→ **INSTRUCTIONS FOR THE TASK**: Line by line, return the material below exactly as it reads.
━━ PROVIDED DATA
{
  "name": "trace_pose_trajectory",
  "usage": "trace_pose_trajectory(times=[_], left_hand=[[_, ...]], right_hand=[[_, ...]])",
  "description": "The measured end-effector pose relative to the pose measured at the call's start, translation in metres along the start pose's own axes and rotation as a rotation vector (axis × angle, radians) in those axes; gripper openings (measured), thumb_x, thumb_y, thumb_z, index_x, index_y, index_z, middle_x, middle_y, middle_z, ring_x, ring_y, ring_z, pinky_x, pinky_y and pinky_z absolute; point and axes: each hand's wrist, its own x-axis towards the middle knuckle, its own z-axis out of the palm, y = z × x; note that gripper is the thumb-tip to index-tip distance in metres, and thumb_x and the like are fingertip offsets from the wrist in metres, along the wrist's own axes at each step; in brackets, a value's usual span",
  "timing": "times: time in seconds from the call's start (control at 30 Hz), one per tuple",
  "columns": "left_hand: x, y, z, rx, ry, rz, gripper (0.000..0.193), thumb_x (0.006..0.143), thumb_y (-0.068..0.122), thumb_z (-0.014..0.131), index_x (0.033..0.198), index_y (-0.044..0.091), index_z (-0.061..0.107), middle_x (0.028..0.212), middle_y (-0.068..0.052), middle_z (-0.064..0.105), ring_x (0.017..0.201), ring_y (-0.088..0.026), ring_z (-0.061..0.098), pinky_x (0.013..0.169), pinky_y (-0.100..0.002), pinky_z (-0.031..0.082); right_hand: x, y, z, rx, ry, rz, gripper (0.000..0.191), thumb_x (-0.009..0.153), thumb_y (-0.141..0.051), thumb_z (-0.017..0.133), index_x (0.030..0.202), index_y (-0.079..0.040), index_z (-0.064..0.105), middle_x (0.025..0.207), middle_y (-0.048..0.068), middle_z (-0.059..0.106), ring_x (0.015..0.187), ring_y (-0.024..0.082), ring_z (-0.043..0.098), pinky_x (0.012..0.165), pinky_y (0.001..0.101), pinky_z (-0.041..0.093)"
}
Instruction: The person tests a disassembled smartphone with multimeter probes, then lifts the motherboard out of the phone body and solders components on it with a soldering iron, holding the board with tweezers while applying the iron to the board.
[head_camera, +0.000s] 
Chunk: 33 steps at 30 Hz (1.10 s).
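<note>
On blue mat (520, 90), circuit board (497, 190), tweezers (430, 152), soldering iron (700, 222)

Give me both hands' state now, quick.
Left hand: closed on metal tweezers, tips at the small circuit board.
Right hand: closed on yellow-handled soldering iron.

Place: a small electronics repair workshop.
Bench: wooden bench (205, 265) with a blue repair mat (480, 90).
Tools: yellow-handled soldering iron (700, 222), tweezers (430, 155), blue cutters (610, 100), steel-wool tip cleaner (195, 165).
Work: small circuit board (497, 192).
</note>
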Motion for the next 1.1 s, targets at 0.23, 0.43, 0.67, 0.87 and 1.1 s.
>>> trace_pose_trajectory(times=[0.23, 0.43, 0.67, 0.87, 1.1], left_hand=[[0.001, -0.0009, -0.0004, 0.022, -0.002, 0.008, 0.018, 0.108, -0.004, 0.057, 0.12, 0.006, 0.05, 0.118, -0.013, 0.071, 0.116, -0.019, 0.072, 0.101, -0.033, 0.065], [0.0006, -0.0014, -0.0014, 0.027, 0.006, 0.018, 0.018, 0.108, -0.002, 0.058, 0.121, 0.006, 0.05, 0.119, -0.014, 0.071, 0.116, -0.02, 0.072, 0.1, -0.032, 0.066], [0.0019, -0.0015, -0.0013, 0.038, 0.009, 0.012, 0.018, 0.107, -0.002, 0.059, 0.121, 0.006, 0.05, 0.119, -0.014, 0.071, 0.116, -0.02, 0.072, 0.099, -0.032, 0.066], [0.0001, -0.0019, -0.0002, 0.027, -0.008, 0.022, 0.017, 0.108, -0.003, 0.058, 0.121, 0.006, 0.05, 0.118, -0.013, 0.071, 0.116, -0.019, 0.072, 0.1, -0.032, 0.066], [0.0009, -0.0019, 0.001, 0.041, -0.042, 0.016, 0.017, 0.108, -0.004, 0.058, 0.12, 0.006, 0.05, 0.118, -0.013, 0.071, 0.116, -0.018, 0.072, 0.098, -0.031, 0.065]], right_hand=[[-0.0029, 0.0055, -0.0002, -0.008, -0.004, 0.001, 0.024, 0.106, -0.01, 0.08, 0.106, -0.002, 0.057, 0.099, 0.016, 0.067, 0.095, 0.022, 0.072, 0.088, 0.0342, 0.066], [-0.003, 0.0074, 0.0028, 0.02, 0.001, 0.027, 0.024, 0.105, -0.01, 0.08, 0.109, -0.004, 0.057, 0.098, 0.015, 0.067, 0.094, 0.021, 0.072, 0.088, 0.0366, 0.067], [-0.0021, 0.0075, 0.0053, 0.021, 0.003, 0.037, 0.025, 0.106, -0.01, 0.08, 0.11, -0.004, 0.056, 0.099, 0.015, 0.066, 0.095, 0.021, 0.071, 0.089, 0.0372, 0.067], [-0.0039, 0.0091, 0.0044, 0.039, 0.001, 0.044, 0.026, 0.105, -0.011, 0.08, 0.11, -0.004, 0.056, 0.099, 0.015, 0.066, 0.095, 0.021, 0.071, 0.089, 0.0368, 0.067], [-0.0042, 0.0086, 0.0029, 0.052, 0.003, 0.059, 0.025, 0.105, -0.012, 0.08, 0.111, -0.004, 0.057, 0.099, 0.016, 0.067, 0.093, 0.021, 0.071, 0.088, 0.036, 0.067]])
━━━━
→ **RESPONSE TO THE TASK**:
{
  "name": "trace_pose_trajectory",
  "usage": "trace_pose_trajectory(times=[_], left_hand=[[_, ...]], right_hand=[[_, ...]])",
  "description": "The measured end-effector pose relative to the pose measured at the call's start, translation in metres along the start pose's own axes and rotation as a rotation vector (axis × angle, radians) in those axes; gripper openings (measured), thumb_x, thumb_y, thumb_z, index_x, index_y, index_z, middle_x, middle_y, middle_z, ring_x, ring_y, ring_z, pinky_x, pinky_y and pinky_z absolute; point and axes: each hand's wrist, its own x-axis towards the middle knuckle, its own z-axis out of the palm, y = z × x; note that gripper is the thumb-tip to index-tip distance in metres, and thumb_x and the like are fingertip offsets from the wrist in metres, along the wrist's own axes at each step; in brackets, a value's usual span",
  "timing": "times: time in seconds from the call's start (control at 30 Hz), one per tuple",
  "columns": "left_hand: x, y, z, rx, ry, rz, gripper (0.000..0.193), thumb_x (0.006..0.143), thumb_y (-0.068..0.122), thumb_z (-0.014..0.131), index_x (0.033..0.198), index_y (-0.044..0.091), index_z (-0.061..0.107), middle_x (0.028..0.212), middle_y (-0.068..0.052), middle_z (-0.064..0.105), ring_x (0.017..0.201), ring_y (-0.088..0.026), ring_z (-0.061..0.098), pinky_x (0.013..0.169), pinky_y (-0.100..0.002), pinky_z (-0.031..0.082); right_hand: x, y, z, rx, ry, rz, gripper (0.000..0.191), thumb_x (-0.009..0.153), thumb_y (-0.141..0.051), thumb_z (-0.017..0.133), index_x (0.030..0.202), index_y (-0.079..0.040), index_z (-0.064..0.105), middle_x (0.025..0.207), middle_y (-0.048..0.068), middle_z (-0.059..0.106), ring_x (0.015..0.187), ring_y (-0.024..0.082), ring_z (-0.043..0.098), pinky_x (0.012..0.165), pinky_y (0.001..0.101), pinky_z (-0.041..0.093)"
}
Instruction: The person tests a disassembled smartphone with multimeter probes, then lifts the motherboard out of the phone body and solders components on it with a soldering iron, holding the board with tweezers while applying the iron to the board.
[head_camera, +0.000s] 
Chunk: 33 steps at 30 Hz (1.10 s).
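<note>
On blue mat (520, 90), circuit board (497, 190), tweezers (430, 152), soldering iron (700, 222)

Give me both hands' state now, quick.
Left hand: closed on metal tweezers, tips at the small circuit board.
Right hand: closed on yellow-handled soldering iron.

Place: a small electronics repair workshop.
Bench: wooden bench (205, 265) with a blue repair mat (480, 90).
Tools: yellow-handled soldering iron (700, 222), tweezers (430, 155), blue cutters (610, 100), steel-wool tip cleaner (195, 165).
Work: small circuit board (497, 192).
</note>
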Motion for the next 1.1 s, targets at 0.23, 0.43, 0.67, 0.87 and 1.1 s.
>>> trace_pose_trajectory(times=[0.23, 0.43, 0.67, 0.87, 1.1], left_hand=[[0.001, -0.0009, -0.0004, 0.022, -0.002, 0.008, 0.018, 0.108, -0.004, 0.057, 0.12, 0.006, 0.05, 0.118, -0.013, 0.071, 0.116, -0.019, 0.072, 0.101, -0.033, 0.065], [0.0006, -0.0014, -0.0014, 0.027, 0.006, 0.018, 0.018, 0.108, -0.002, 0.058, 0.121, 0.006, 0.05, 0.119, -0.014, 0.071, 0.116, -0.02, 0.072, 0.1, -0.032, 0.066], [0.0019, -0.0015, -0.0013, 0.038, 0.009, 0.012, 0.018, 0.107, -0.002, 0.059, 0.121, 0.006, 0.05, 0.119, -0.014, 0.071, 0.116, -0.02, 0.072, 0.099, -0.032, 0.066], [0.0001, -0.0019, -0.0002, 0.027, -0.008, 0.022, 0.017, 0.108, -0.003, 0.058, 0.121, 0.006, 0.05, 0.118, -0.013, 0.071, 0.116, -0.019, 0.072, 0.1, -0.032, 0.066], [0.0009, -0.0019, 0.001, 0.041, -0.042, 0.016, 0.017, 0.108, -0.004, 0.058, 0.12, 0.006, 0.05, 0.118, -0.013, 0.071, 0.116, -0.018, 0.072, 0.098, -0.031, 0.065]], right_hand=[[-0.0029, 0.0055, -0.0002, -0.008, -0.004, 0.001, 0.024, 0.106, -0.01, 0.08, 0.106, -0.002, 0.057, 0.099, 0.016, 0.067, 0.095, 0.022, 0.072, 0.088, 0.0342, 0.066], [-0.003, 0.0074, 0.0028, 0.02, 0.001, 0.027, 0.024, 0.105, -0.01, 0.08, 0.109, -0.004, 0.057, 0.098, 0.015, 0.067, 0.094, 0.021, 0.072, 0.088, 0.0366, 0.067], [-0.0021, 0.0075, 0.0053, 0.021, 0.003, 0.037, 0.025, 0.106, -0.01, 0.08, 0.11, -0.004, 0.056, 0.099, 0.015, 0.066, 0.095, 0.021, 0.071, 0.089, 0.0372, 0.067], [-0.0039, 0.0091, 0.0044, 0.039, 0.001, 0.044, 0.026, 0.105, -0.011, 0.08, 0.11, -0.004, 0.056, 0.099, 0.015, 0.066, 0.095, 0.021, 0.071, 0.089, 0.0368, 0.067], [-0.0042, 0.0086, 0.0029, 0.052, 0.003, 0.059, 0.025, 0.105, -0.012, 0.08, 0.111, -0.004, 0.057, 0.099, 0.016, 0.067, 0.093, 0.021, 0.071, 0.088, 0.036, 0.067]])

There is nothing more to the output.